IBM Big SQL Sandbox

Written by Kay Ewbank

Tuesday, 19 September 2017

IBM has released a sandbox version of Big SQL for desktop use. The Sandbox comes as a single node docker image, and is designed to let you started with Big SQL and Hortonworks Data platform.

Each Sandbox download comes preconfigured with sample data, a tutorial and an exercise for you to complete, and IBM says you'll be up and running in 30 minutes.

IBM Big SQL is IBM's SQL engine for Hadoop. IBM has worked with Hortonworks to integrate HDP (Hortonworks Data Platform) with IBM Big SQL, and Big SQL 5 extends the capabilities of Hive, and makes use of HBase and Spark to provide an integated analytics option.

bigsql

Big SQL makes use of IBM Fluid Query to virtualize data from many different data stores such as Hive, HBase, Spark, DB2, Oracle, SQL Server, Netezza, Informix, Teradata, WebHDFS and object store.

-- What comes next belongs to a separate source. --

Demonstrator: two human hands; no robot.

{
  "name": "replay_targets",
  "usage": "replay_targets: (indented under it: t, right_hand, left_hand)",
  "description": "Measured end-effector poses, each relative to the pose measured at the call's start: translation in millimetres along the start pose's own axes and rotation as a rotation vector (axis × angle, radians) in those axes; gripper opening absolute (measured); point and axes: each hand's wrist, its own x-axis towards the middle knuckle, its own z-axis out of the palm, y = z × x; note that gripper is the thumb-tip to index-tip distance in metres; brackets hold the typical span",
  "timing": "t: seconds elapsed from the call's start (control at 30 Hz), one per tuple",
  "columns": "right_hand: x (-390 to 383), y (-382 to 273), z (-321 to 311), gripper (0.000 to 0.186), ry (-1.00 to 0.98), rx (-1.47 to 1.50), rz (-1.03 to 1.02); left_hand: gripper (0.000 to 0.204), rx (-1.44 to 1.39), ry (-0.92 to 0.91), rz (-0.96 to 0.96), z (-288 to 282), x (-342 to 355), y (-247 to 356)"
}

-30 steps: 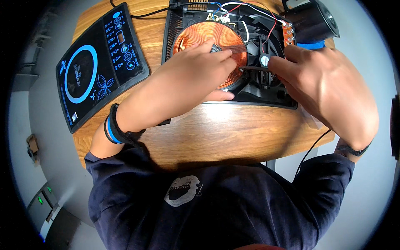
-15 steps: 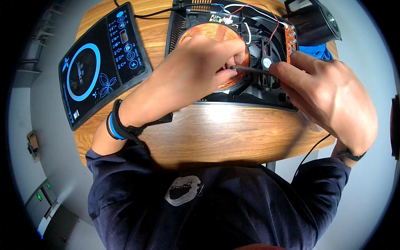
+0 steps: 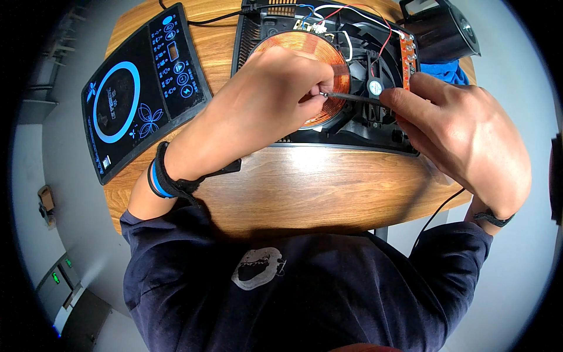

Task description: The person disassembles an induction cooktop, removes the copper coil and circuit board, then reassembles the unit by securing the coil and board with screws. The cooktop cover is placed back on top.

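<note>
My left hand [image 3: 272,97] is over the copper coil [image 3: 337,56] of an opened induction cooker housing [image 3: 381,141], its fingertips pinched on a small shiny piece [image 3: 324,94] at the end of a thin dark tool [image 3: 355,97]. My right hand [image 3: 454,129] grips the other end of this tool, which looks like a screwdriver and lies level across the coil and a black fan [image 3: 371,72] with a round pale label. Thin red, white and blue wires run above to a small orange circuit board [image 3: 409,53]. My left fingertips are partly hidden.
A black touch-panel cover [image 3: 120,144] with a blue ring lies tilted at the left of the wooden table [image 3: 299,188]. A black kettle [image 3: 437,35] and blue cloth [image 3: 446,70] are at the back right. A black cord [image 3: 217,17] crosses the back.
My left fingers, spread on the coil a second ago, have curled in to pinch the tool's tip. My right fingers have shifted slightly downward. In the last half second little has moved.
</note>
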Motion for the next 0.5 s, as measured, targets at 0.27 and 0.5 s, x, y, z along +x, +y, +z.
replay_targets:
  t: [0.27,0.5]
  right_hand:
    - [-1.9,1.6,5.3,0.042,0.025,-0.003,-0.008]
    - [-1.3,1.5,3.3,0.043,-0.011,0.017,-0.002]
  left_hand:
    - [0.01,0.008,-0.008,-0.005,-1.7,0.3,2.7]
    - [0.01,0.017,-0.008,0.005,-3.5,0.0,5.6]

IBM Fluid Query was introduced in 2015. It is powered by Netezza technology, and can be used to create federated queries where the data is drawn from a variety of sources, without the users of the data neding to deal with managing multiple data stores or query systems. Fluid Query can also be used to carry out and control bulk data movement between data repositories. Netezza created the first data warehouse appliance, and as an independent company also developed advanced analytics applications. It was bought by IBM in 2010.

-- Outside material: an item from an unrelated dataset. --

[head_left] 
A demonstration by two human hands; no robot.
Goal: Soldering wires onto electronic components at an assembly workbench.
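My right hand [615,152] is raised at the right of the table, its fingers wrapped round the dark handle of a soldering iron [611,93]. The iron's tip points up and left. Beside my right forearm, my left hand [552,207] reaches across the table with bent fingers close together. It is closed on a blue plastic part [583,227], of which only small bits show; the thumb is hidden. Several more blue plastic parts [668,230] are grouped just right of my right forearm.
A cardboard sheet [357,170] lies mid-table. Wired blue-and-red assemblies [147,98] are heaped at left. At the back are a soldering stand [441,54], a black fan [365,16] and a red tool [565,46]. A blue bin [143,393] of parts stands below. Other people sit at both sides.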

Big SQL offers bi-directional integration with Spark, and supports synthesis between Spark executors and Big SQL worker nodes. Along with the big data support, it also supports SQL dialects from other offerings such as IBM DB2 database and IBM Netezza data warehouse appliances and Oracle database, including built-in support for Oracle’s SQL and PL/SQL dialects. IBM's hope is that applications that were written against Oracle will be moved to run in Big SQL, because they can be moved across with minimal changes.

Big SQL also offers YARN integration through Slider. YARN (Yet Another Resource Negotiator) is Apache's cluster management technology, while Slider extends Hadoop and YARN to let other databases run in YARN without modification. Obviously thinking they hadn't included enough big data names and technologies, IBM has added a new technology to Big SQL called “Elastic Boost”. IBM says this can improved Big SQL's performance by up to 50% by enabling allocation of multiple workers per node for more efficient CPU and memory utilization.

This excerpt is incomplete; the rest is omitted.